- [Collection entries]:
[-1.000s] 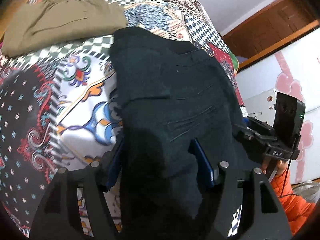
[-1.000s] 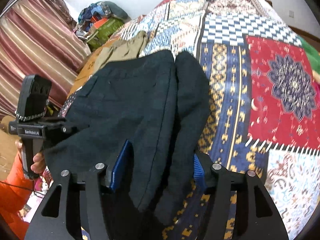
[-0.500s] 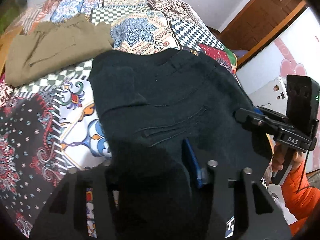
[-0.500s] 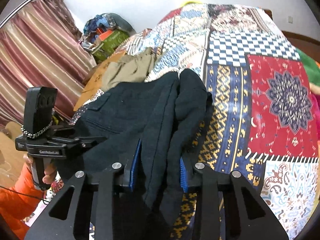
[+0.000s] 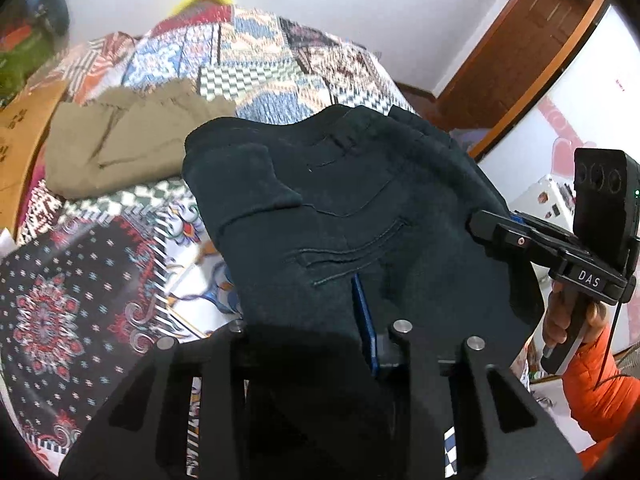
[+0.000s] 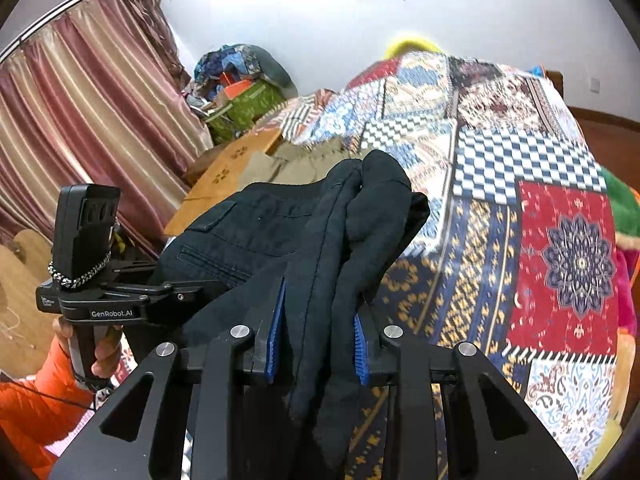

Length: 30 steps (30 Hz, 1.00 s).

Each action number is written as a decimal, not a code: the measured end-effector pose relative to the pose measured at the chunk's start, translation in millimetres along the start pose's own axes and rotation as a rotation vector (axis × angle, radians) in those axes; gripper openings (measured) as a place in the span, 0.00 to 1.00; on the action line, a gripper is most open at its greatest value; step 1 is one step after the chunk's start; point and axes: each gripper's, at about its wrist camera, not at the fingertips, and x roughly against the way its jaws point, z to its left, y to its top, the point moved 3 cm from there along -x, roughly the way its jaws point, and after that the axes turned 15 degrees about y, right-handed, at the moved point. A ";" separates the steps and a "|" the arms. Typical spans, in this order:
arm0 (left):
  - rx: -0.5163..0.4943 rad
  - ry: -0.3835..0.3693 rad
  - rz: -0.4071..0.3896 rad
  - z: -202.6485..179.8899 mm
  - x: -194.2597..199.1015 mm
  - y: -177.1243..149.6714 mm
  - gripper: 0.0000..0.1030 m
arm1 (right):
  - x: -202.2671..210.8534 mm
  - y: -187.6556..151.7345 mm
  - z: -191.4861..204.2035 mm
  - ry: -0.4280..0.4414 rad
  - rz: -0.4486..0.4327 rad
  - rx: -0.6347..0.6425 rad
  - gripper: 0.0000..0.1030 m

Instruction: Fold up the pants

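Black pants (image 6: pixel 280 236) clamped in right gripper (image 6: pixel 318 344) and left gripper (image 5: pixel 304 344), above bedspread (image 6: pixel 520 160).

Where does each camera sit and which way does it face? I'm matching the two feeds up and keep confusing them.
Left wrist: on the left gripper, aimed down along its fingers at the black pants it grips; the right gripper and an orange sleeve show.
Right wrist: on the right gripper, clamped on the same pants; the left gripper and a hand show.
Shared: the pants, the patchwork bedspread and the folded khaki garment.
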 end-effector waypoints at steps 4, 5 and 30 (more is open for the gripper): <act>0.014 0.009 -0.057 12.1 15.7 13.7 0.32 | -3.3 17.5 13.3 -0.003 -0.025 0.033 0.25; 0.009 0.012 -0.069 13.8 16.7 17.3 0.32 | -4.9 22.3 15.2 -0.005 -0.029 0.038 0.25; 0.117 0.096 -0.187 158.1 -8.8 148.8 0.32 | -131.9 156.7 27.5 -0.032 -0.085 0.101 0.25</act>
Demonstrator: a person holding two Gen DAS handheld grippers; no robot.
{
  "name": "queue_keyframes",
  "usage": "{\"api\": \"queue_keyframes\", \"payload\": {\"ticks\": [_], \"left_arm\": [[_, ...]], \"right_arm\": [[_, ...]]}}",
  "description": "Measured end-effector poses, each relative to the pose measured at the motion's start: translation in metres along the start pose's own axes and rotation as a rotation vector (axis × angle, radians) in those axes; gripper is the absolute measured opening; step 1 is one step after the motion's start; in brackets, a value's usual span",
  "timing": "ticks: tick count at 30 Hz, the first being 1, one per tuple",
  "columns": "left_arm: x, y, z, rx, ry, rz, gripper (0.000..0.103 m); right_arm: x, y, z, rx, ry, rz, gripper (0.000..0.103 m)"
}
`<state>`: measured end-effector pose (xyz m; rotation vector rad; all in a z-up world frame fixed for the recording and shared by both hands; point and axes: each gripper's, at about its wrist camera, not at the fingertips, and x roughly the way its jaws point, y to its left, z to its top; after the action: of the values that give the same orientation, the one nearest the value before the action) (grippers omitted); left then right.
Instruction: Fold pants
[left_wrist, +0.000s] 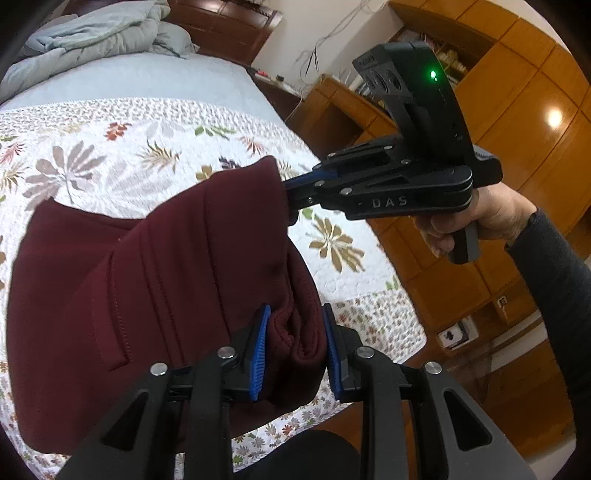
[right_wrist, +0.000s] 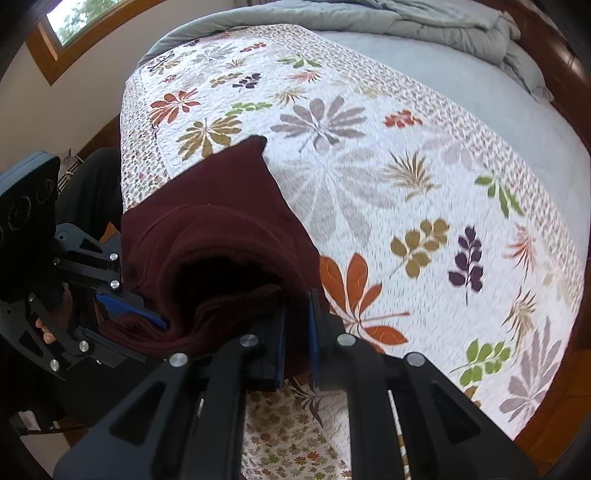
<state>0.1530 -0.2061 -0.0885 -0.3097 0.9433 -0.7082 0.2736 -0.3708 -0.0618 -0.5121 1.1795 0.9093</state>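
**Both hands on the maroon pants, fold in the air**

Floral quilt (right_wrist: 369, 177) spread across the bed, a grey duvet (left_wrist: 99, 33) bunched up at the far end, wooden cabinets (left_wrist: 517, 110) off to the side. Over the quilt's near edge I've got the pants (left_wrist: 155, 280), thick maroon knit, part lying on the quilt and part lifted and doubled over.

My left gripper (left_wrist: 295, 350) has its blue pads closed partway around a fat bunched roll of fabric, several layers deep. My right gripper (right_wrist: 297, 332) is pinched nearly closed on a thin edge of the cloth; seen from the left camera, its fingers run right under the raised corner.

My read on how this handles: soft and floppy, with no stiffness at all, and heavy enough to sag between my two holds. Not slippery, since the fleece grips the ribbed pads well. Nothing fragile. I'd say the best holds are at the two corners of the same edge, kept level, so the layers drop square instead of twisting.
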Motion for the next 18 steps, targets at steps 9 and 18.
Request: {"api": "queue_keyframes", "payload": {"ticks": [9,18], "left_arm": [[0.036,0.002,-0.017,0.017,0.073,0.014,0.029],[0.027,0.002,-0.021,0.003,0.072,-0.098,0.051]], "right_arm": [[0.014,-0.029,-0.034,0.132,-0.062,0.067,0.013],[0.016,-0.048,-0.111,0.578,-0.28,0.272,0.058]]}}
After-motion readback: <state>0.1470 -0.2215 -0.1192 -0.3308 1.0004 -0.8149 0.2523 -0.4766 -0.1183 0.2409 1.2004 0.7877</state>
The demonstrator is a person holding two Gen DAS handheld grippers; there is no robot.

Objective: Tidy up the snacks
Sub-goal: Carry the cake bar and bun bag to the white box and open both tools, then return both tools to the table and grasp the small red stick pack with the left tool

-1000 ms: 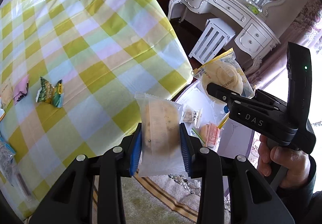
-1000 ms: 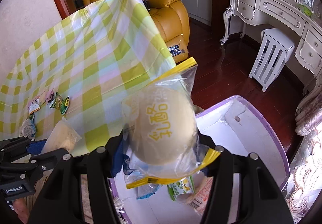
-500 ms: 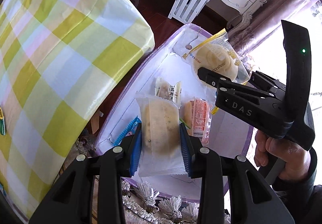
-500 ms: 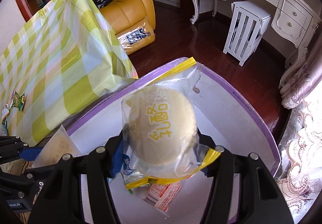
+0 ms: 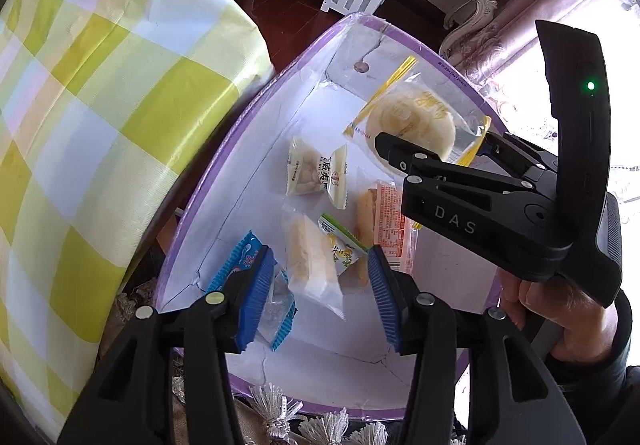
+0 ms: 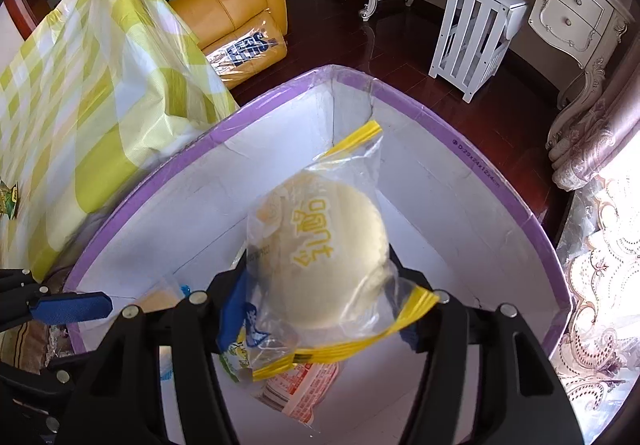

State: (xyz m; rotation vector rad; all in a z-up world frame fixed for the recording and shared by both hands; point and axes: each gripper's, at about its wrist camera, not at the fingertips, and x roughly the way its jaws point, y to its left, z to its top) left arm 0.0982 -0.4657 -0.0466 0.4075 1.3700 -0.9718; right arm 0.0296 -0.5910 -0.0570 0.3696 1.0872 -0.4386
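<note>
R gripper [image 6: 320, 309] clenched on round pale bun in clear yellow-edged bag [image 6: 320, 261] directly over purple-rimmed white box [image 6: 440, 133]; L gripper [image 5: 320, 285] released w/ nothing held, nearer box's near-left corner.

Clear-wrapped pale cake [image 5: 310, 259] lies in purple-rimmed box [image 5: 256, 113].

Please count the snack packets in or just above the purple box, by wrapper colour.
Yellow-trimmed bun bag, held by right gripper: 1
Clear pastry packet: 1
White packet: 1
Green-white packet: 1
Orange packet: 1
Blue packet: 1
Total: 6
</note>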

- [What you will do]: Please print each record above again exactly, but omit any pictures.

- [Solved problem]:
[-1.000s] 
[-1.000s] 
[-0.500s] 
[-0.500s] 
[+0.000s] 
[+0.000s] 

Length: 30 steps (30 Hz, 1.00 s).

Each action number is written as a decimal, not a code: the measured end-effector pose relative to the pose measured at the chunk's start, translation in millimetres along the start pose's own axes and rotation as a rotation vector (axis × angle, radians) in those axes; gripper openings (measured) as a place in the span, 0.00 to 1.00; on the action line, a gripper is most open at its greatest value; step 1 is one step after the chunk's start; point and axes: each gripper's, at about its wrist camera, not at the fingertips, and x roughly against the way its jaws point, z to its left, y to its top, the point moved 3 cm from there along -x, roughly the way its jaws point, and after that the axes turned 15 degrees about y, right-handed, at the moved point. A ";" separates the steps and a "|" the arms. Typical spans, in this order:
arm0 (left):
  - rx: -0.5163..0.4943 rad
  - ry: -0.3835..0.3693 rad
  - rz: -0.4071..0.3896 rad
  - z: -202.6485..179.8899 mm
  - x: -194.2597..199.1015 mm
  - y: -177.1243..149.6714 mm
  - gripper: 0.0000..0.1030 m
arm1 (right):
  - x: -202.2671..210.8534 mm
  - y: -187.6556..151.7345 mm
  - z: -191.4861..204.2035 mm
  - ry: -0.4280..0.4414 rad
  - rz: -0.4486..0.4327 rad
  - rx: -0.6347..0.6425 rad
  - gripper: 0.0000..0.1030 m

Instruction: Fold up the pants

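Black pants (image 6: pixel 280 236) clamped in right gripper (image 6: pixel 318 344) and left gripper (image 5: pixel 304 344), above bedspread (image 6: pixel 520 160).

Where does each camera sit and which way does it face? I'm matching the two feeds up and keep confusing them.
Left wrist: on the left gripper, aimed down along its fingers at the black pants it grips; the right gripper and an orange sleeve show.
Right wrist: on the right gripper, clamped on the same pants; the left gripper and a hand show.
Shared: the pants, the patchwork bedspread and the folded khaki garment.
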 end-effector waypoints at steps 4, 5 and 30 (more is open for the gripper): <act>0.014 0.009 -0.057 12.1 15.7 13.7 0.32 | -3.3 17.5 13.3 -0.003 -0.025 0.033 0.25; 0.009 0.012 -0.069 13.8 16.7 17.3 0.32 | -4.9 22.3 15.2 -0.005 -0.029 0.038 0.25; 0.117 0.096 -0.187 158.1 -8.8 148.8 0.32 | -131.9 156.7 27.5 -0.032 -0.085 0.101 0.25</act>
Demonstrator: a person holding two Gen DAS handheld grippers; no robot.
{
  "name": "queue_keyframes",
  "usage": "{\"api\": \"queue_keyframes\", \"payload\": {\"ticks\": [_], \"left_arm\": [[_, ...]], \"right_arm\": [[_, ...]]}}",
  "description": "Measured end-effector poses, each relative to the pose measured at the motion's start: translation in metres along the start pose's own axes and rotation as a rotation vector (axis × angle, radians) in those axes; gripper is the absolute measured opening; step 1 is one step after the motion's start; in brackets, a value's usual span",
  "timing": "ticks: tick count at 30 Hz, the first being 1, one per tuple",
  "columns": "left_arm: x, y, z, rx, ry, rz, gripper (0.000..0.103 m); right_arm: x, y, z, rx, ry, rz, gripper (0.000..0.103 m)"
}
`<state>`: measured end-effector pose (xyz m; rotation vector rad; all in a z-up world frame fixed for the recording and shared by both hands; point and axes: each gripper's, at about its wrist camera, not at the fingertips, and x roughly the way its jaws point, y to its left, z to its top; after the action: of the values that give the same orientation, the one nearest the value before the action) (grippers omitted); left then right.
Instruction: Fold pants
[left_wrist, +0.000s] 
[right_wrist, +0.000s] 
<state>0.1530 -0.2061 -0.0885 -0.3097 0.9433 -0.7082 0.2736 -0.3708 -0.0618 -0.5121 1.1795 0.9093</state>
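**Both hands on the maroon pants, fold in the air**

Floral quilt (right_wrist: 369, 177) spread across the bed, a grey duvet (left_wrist: 99, 33) bunched up at the far end, wooden cabinets (left_wrist: 517, 110) off to the side. Over the quilt's near edge I've got the pants (left_wrist: 155, 280), thick maroon knit, part lying on the quilt and part lifted and doubled over.

My left gripper (left_wrist: 295, 350) has its blue pads closed partway around a fat bunched roll of fabric, several layers deep. My right gripper (right_wrist: 297, 332) is pinched nearly closed on a thin edge of the cloth; seen from the left camera, its fingers run right under the raised corner.

My read on how this handles: soft and floppy, with no stiffness at all, and heavy enough to sag between my two holds. Not slippery, since the fleece grips the ribbed pads well. Nothing fragile. I'd say the best holds are at the two corners of the same edge, kept level, so the layers drop square instead of twisting.
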Motion for the next 18 steps, targets at steps 9 and 18.
Request: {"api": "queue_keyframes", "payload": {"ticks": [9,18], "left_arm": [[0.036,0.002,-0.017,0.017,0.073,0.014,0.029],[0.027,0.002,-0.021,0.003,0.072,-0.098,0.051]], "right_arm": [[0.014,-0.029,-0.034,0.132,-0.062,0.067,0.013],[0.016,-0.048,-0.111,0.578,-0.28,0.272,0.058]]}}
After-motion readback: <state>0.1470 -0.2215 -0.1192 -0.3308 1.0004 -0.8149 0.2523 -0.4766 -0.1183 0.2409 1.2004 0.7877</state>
The demonstrator is a person holding two Gen DAS handheld grippers; there is no robot.

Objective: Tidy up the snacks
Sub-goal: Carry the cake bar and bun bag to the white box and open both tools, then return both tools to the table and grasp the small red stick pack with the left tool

-1000 ms: 
-1000 ms: 
-500 ms: 
-500 ms: 
+0 ms: 
+0 ms: 

State: (xyz m; rotation vector rad; all in a z-up world frame fixed for the recording and shared by both hands; point and axes: each gripper's, at about its wrist camera, not at the fingertips, and x roughly the way its jaws point, y to its left, z to its top) left arm 0.0982 -0.4657 -0.0466 0.4075 1.3700 -0.9718; right arm 0.0296 -0.5910 -0.0570 0.3696 1.0872 -0.4386
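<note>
R gripper [image 6: 320, 309] clenched on round pale bun in clear yellow-edged bag [image 6: 320, 261] directly over purple-rimmed white box [image 6: 440, 133]; L gripper [image 5: 320, 285] released w/ nothing held, nearer box's near-left corner.

Clear-wrapped pale cake [image 5: 310, 259] lies in purple-rimmed box [image 5: 256, 113].

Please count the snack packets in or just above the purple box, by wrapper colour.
Yellow-trimmed bun bag, held by right gripper: 1
Clear pastry packet: 1
White packet: 1
Green-white packet: 1
Orange packet: 1
Blue packet: 1
Total: 6
</note>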

Nothing else remains to be done in this exercise.